A expectativa é que toda essa produção seja destinada à fabricação de fios, que futuramente serão transformados em tecidos. Os chamados óleos de árvores, obtidos durante o processo de polpação da madeira de pinus, também são muito interessantes, pois apresentam aplicações de alto valor em diversos setores industriais. Destacam-se as indústrias de tintas e revestimentos, adesivos e colas, lubrificantes industriais, sabões e detergentes, borracha, proteção de madeira, flotação de minérios, entre outras.
Esses óleos são ricos em fitoesteróis, produtos reconhecidos por seus benefícios à saúde, utilizados em formulações alimentícias e cosméticas. Além disso, podem ser aplicados no agronegócio como ativadores de plantas, promovendo o desenvolvimento vegetal, aumentando a absorção de nutrientes do solo e fortalecendo a resistência das plantas a secas, pragas e doenças.
Até o momento, abordamos apenas os principais componentes da madeira acessados por meio de processos industriais já disponíveis na indústria brasileira de polpação. No entanto, imagine as inúmeras outras possibilidades que podem surgir a partir de diferentes segmentos das indústrias de base florestal — como as fábricas de chapas reconstituídas de madeira, serrarias de diversos portes, a construção civil baseada em madeira, a produção de pellets para geração de energia, além de tecnologias como gaseificação, pirólise rápida, entre outras.
Dois exemplos finais ilustram ainda mais o potencial da biorrefinaria florestal. A casca de pinus, atualmente utilizada principalmente como combustível para geração de energia, pode ser aproveitada em uma biorrefinaria para a extração de tanino, lignina e polpa de celulose.
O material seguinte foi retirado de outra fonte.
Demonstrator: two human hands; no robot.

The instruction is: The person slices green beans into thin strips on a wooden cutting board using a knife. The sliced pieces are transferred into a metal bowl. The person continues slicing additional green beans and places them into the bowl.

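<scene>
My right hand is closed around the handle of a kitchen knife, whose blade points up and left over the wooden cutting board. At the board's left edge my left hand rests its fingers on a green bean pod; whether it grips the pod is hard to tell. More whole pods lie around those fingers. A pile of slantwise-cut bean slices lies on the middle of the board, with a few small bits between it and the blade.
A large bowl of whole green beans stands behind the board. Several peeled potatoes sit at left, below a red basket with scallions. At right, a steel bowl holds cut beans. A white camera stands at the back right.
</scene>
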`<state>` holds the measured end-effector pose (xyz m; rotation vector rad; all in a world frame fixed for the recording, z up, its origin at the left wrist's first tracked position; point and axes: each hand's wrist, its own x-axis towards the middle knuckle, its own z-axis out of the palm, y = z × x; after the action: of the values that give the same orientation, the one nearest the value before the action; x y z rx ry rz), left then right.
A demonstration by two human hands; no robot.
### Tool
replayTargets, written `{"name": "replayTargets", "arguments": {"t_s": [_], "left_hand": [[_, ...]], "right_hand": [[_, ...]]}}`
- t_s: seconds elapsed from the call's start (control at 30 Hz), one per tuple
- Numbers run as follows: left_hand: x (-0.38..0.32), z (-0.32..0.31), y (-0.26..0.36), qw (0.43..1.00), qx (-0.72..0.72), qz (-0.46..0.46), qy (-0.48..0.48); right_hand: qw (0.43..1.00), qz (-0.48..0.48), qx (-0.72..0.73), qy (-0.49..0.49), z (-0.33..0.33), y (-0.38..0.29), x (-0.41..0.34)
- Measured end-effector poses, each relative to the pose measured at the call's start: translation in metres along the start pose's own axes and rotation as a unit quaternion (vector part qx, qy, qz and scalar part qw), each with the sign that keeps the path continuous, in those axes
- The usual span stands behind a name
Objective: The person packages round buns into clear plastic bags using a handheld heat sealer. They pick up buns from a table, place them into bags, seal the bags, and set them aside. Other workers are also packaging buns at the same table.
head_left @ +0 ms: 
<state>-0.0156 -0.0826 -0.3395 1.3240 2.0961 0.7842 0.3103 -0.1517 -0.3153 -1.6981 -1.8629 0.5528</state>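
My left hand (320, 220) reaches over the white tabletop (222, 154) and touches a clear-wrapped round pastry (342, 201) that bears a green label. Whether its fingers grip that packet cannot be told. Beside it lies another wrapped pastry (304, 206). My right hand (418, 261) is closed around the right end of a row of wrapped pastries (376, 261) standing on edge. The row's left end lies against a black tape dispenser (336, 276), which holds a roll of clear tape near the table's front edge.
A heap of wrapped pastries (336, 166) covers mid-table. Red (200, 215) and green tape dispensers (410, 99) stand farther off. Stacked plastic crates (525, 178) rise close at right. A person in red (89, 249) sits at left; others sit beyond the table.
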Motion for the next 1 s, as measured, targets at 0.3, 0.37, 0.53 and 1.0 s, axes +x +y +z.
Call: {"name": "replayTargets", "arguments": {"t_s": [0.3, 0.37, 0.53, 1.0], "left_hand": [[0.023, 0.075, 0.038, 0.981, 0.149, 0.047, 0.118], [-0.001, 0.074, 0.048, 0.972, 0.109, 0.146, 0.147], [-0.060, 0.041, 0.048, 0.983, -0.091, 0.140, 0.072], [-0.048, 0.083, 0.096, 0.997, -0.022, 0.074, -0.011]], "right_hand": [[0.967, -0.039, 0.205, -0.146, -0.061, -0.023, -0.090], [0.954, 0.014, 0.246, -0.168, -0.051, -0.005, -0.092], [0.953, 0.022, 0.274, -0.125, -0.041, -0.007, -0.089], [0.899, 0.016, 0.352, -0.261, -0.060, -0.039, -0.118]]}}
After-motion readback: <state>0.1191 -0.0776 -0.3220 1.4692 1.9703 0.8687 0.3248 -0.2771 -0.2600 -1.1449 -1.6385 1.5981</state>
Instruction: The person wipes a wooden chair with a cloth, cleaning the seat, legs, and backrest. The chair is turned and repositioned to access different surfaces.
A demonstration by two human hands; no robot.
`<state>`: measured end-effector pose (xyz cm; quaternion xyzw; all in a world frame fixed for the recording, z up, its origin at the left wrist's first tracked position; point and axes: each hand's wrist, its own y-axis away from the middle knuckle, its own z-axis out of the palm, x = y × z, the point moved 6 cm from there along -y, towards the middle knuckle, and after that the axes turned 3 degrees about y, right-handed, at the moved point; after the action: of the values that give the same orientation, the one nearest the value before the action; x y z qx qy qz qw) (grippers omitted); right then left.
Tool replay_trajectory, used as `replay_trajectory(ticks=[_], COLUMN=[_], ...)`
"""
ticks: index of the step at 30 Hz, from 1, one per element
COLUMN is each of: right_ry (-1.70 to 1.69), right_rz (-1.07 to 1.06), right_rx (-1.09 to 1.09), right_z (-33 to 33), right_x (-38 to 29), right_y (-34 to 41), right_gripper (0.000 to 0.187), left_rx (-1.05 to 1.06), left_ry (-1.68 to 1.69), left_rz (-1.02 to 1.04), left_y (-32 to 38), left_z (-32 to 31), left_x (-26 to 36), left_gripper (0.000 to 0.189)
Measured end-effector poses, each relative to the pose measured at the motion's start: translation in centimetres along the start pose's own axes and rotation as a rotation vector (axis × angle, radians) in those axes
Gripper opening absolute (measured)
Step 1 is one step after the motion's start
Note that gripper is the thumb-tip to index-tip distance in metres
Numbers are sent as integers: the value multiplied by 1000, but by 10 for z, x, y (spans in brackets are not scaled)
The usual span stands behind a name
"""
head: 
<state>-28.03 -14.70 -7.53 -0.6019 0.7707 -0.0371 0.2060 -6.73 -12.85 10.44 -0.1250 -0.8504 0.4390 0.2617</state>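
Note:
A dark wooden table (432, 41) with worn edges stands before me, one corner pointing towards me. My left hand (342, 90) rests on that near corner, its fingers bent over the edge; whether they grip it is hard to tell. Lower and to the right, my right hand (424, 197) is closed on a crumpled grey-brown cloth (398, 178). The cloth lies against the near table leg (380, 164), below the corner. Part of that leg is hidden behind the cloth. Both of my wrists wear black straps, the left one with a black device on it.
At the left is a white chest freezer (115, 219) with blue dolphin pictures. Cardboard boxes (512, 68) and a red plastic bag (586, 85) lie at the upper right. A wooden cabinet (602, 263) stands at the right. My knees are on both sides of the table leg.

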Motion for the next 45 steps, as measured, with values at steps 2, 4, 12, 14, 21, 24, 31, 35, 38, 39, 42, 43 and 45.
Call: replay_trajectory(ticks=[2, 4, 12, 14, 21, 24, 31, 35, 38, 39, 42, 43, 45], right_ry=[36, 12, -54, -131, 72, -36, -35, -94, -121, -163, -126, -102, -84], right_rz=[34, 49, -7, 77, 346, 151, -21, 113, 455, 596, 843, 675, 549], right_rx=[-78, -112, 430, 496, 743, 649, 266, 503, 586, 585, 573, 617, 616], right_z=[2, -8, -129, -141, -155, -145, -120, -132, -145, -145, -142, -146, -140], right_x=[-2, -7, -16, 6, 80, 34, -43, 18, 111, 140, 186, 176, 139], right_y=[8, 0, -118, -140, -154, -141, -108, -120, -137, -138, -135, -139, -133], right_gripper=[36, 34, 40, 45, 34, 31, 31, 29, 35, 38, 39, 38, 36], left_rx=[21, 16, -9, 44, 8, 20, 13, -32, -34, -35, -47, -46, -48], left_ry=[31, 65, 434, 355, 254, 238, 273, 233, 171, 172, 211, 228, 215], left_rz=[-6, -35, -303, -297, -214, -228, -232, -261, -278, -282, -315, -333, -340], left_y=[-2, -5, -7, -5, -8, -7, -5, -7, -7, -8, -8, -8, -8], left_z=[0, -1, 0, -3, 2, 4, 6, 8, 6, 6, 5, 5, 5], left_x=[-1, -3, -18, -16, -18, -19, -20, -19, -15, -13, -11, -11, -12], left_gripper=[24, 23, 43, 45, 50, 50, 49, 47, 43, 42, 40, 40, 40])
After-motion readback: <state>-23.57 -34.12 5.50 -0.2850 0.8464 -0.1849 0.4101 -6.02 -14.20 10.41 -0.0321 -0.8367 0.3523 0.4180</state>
Já na indústria de extração de óleos essenciais das folhas de eucalipto, o único resíduo gerado é a água utilizada para arrastar os óleos por evaporação. Essa água, no entanto, contém diversos açúcares e compostos fenólicos que podem ser separados e transformados em produtos de alto valor agregado. Esse processo, desenvolvido pela Embrapa Florestas, foi reconhecido e premiado internacionalmente.
Portanto, a transição para uma economia circular lucrativa e sustentável pode ser viabilizada por meio dos conceitos de biorrefinaria, e o setor de base florestal tem potencial para ser pioneiro nesse movimento no Brasil.